The key is to use a randomly generated password of sufficient length that it cannot be practically cracked even with a weak hash. Using special characters doesn't change things much unless you want to shorten your password as much as possible retaining the complexity. Since you are using a password manager, you aren't typing those in anyway.

Because of the misbehaving site, once you change your password, you might need to test logging in right away. Some misbehaving site may allow you to change the password, but doesn't allow login with the same password. For this, you have to keep guessing what the site doesn't allow. Usually, it's the special characters, or the length. So, for a problematic site, first drop using special characters altogether, then start decreasing the length.

For the lengths, I have encountered 30+, 30, 26, 20, 16 character limits. Thankfully, no service I use allows fewer than that.
 
I have just installed a password vault - about time! Once I get done with this, I will install my vpn...and then...on the 21st and a half century! I understand how the pwv works - have watched 3 yt videos on it, but, to be honest, I don't understand how websites manage passwords. Is there a maximum number of digits that a password can have for a website? I have noticed that some websites restrict the characters that I can use, i .e. only punctuation and none of the shift+number keys. I HATE the websites that will not let me use the : it is one of my favorite characters. I want to make the password as difficult as possible. Do websites truncate the last x characters, after, say 16 digits? Should I just jump in, or is there some info that will help me manage this process better?
While adding characters outside of the typical alphanumerical character set is ideal, the key point to a hard-to-crack password is more about its length than the character possibilities.

For example, an 8-character password with just alphanumeric characters has 218,340,105,584,896 combinations. Sounds like a lot, but with hardware as of 2021, it doesn't cost a whole lot to crack (1Password says about $770 in resources should do it for a password that's gone through 100,000 rounds of a function that obfuscates the password).
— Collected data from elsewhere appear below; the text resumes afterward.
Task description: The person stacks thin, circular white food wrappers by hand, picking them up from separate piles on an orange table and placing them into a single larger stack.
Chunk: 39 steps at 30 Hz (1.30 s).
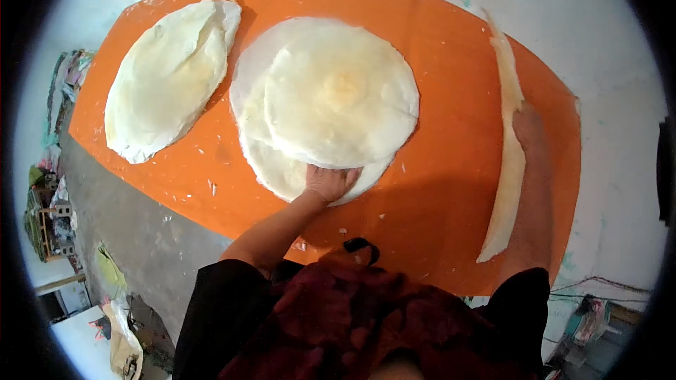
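Two overlapping round sheets of white fibrous material lie in the middle. The upper round sheet [338, 89] has a yellowish centre. The lower round sheet [285, 169] shows at the left and front. My left hand [331, 183] reaches between them at the front edge; its fingertips are hidden under the upper sheet. Over on the right, my right hand [528, 125] is closed at the right edge of a long, narrow cream-coloured strip [506, 184], whose far end is frayed. The strip runs from the table's far side towards my body.
All this rests on an orange-topped table [449, 211] with scattered white scraps. A folded white sheet [166, 79] occupies its left part. A black looped object [363, 248] is near my waist. Grey floor [137, 221] and piled items [53, 211] are left, a white wall [612, 169] right.
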Each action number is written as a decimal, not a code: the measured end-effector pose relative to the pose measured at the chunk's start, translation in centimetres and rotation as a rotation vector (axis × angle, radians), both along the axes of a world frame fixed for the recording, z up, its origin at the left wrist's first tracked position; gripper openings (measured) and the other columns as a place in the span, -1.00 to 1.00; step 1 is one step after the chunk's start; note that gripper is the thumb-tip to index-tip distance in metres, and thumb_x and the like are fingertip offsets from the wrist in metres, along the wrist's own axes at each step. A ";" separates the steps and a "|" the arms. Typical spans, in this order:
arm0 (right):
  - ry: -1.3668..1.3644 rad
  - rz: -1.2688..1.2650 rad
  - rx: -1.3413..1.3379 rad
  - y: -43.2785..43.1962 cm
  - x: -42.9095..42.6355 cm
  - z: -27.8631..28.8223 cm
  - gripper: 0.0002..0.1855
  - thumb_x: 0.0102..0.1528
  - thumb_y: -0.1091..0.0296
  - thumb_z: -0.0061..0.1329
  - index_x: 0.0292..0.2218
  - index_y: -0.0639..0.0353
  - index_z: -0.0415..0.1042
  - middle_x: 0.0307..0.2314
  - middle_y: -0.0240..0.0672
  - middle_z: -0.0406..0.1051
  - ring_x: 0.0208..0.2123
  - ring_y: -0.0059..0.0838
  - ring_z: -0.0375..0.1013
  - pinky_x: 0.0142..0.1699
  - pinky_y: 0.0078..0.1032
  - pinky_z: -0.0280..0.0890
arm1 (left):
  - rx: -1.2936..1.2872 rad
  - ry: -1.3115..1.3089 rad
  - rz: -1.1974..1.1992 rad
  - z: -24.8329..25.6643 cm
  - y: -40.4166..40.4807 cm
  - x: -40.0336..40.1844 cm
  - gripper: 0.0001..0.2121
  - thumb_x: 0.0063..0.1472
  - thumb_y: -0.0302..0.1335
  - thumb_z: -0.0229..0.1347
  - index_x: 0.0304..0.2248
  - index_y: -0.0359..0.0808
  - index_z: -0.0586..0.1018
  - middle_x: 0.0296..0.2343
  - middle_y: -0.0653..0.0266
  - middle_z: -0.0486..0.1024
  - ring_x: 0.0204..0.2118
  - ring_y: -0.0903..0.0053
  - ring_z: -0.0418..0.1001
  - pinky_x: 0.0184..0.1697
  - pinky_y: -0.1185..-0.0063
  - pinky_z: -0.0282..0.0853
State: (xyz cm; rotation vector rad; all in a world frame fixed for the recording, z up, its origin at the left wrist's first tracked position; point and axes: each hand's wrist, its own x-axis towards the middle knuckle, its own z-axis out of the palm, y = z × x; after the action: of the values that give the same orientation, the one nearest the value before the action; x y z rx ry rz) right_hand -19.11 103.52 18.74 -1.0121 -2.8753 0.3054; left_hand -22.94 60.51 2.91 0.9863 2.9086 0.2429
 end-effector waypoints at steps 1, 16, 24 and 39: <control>0.004 0.049 0.053 -1.7 -1.0 0.1 -0.58 -0.01 0.36 -0.30 -0.12 0.37 0.28 -0.18 0.11 0.27 -0.11 -0.05 0.27 -0.01 -0.29 0.17 | -0.013 -0.047 0.012 0.4 0.1 -0.2 -0.45 0.14 0.02 -0.35 0.10 0.04 0.12 0.12 0.38 -0.04 0.17 0.35 -0.17 0.13 0.20 -0.35; -0.228 0.228 0.033 -40.5 -9.0 -5.4 -0.63 -0.06 0.51 -0.24 -0.16 0.39 0.27 -0.39 -0.01 0.40 -0.32 -0.10 0.42 -0.25 -0.24 0.31 | 0.253 -0.270 -0.522 1.7 -19.2 1.1 -0.45 0.00 -0.15 0.05 -0.04 -0.26 0.31 0.09 0.11 0.00 0.18 0.25 -0.16 0.17 0.24 -0.24; -0.292 0.371 -0.164 -45.2 -4.7 -5.4 -0.24 -0.19 0.11 0.05 0.03 0.11 0.12 -0.02 -0.09 0.09 0.06 -0.08 0.02 0.07 -0.16 0.02 | 0.568 -0.376 -0.408 -0.3 -26.7 -1.2 -0.73 -0.02 -0.37 0.10 -0.33 -0.35 0.47 -0.25 0.12 0.40 -0.05 0.25 0.26 0.00 0.39 0.17; 0.252 0.792 0.176 -40.3 -5.8 -10.2 -0.70 -0.02 0.34 -0.22 -0.21 0.18 0.32 -0.29 -0.18 0.36 -0.28 -0.18 0.38 -0.25 -0.27 0.27 | 1.092 -1.198 0.476 4.8 -26.6 -1.2 -0.80 0.13 -0.41 0.00 -0.35 -0.41 0.48 -0.50 0.33 0.45 -0.43 0.62 0.40 -0.35 0.67 0.31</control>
State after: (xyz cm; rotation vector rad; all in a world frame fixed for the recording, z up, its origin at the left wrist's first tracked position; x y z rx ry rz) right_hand -24.87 63.21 8.54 0.2161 -2.8458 0.1900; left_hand -24.11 33.91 7.69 -0.0351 1.6576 1.7735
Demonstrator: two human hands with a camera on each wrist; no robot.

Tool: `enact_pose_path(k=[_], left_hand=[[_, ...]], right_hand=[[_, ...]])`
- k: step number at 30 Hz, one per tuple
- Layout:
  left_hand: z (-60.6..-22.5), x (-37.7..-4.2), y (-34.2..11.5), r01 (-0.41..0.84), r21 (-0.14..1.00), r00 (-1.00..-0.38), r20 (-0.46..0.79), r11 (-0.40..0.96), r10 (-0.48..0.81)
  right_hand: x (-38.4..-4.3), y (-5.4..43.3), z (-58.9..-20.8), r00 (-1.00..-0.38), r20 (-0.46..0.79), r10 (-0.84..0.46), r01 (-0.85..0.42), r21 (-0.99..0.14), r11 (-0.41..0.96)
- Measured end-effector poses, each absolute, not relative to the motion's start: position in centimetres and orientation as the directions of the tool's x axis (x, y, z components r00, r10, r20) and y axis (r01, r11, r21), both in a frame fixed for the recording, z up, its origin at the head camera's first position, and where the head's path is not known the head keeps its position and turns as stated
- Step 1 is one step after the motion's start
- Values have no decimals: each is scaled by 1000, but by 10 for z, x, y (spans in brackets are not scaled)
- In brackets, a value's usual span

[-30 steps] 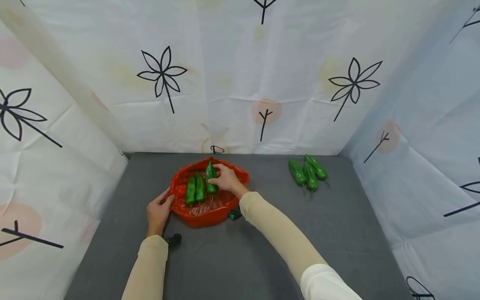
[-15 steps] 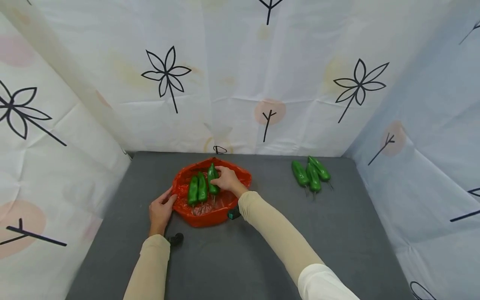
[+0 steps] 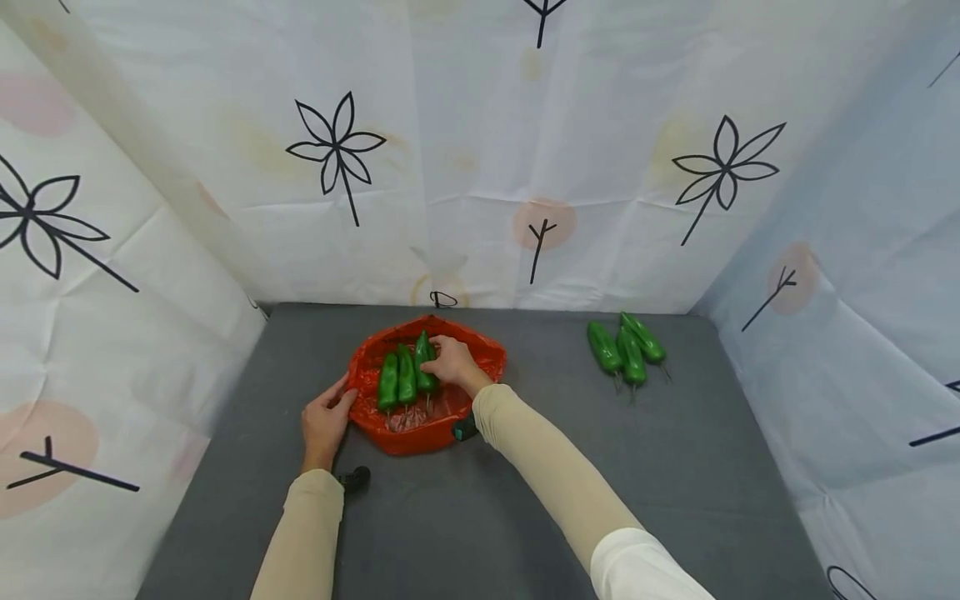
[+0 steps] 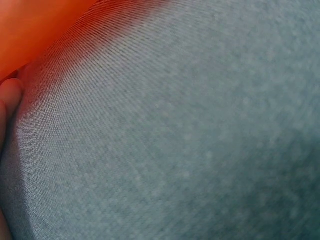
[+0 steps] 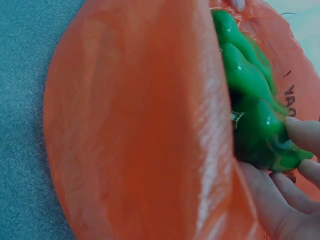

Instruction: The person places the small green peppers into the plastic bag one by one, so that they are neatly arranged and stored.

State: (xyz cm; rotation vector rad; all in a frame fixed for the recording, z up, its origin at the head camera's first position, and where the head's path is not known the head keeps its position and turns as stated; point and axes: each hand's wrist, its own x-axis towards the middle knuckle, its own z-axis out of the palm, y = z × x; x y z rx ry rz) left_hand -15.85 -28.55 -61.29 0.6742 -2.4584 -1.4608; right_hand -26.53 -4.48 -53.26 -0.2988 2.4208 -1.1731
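A red plastic bag [image 3: 420, 437] lies spread with its mouth up, left of the table's middle. My left hand [image 3: 324, 425] pinches the bag's left rim between thumb and fingers; the left wrist view shows only a bit of the bag [image 4: 35, 25] and fingertips. Inside the bag, two green peppers [image 3: 387, 383] lie side by side. Just right of them, my right hand [image 3: 455, 364] grips a third green pepper [image 3: 423, 354] with thumb and fingers. From the right wrist, this pepper [image 5: 257, 132] is seen beside the others, partly hidden by the bag's wall.
Several more green peppers [image 3: 630, 358] lie in a loose group at the back right of the grey table [image 3: 525, 517]. Printed white cloth [image 3: 465, 167] hangs behind and along both sides. A dark wrist device [image 3: 356, 479] sits by the left wrist.
My right hand has brought its pepper slightly down and left, closer to the other two in the bag. The left hand stays at the rim. The head view has shifted slightly.
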Motion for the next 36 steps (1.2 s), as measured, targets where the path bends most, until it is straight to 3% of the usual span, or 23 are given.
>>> enact_pose_path(k=[18, 36], left_hand=[[-616, -160, -284, -262, 879, -880, -48, 398, -472], [-620, -159, -287, -262, 878, -875, -42, 400, -483]], right_hand=[[-262, -41, -529, -880, -282, -383, -55, -740, 670], [-256, -28, -493, -847, -204, -490, -212, -717, 664]])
A high-end GPU could probably crunch it within minutes if not hours. However, if you add four more characters, the combinations increase to 3,226,266,762,397,899,816,960. This around 14.7 million times harder. Add another four characters for a 16 character password, and now you have something that costs more than the US's GDP in 2023 several times over to crack within your lifetime.

So for now, the minimum recommended password length is 12 characters, because even if you're stuck with alphanumeric characters, it's still relatively prohibitive for a casual hacker to try and crack.

As for how websites store passwords, there's no way to figure it out. You just have to trust they're doing their due diligence.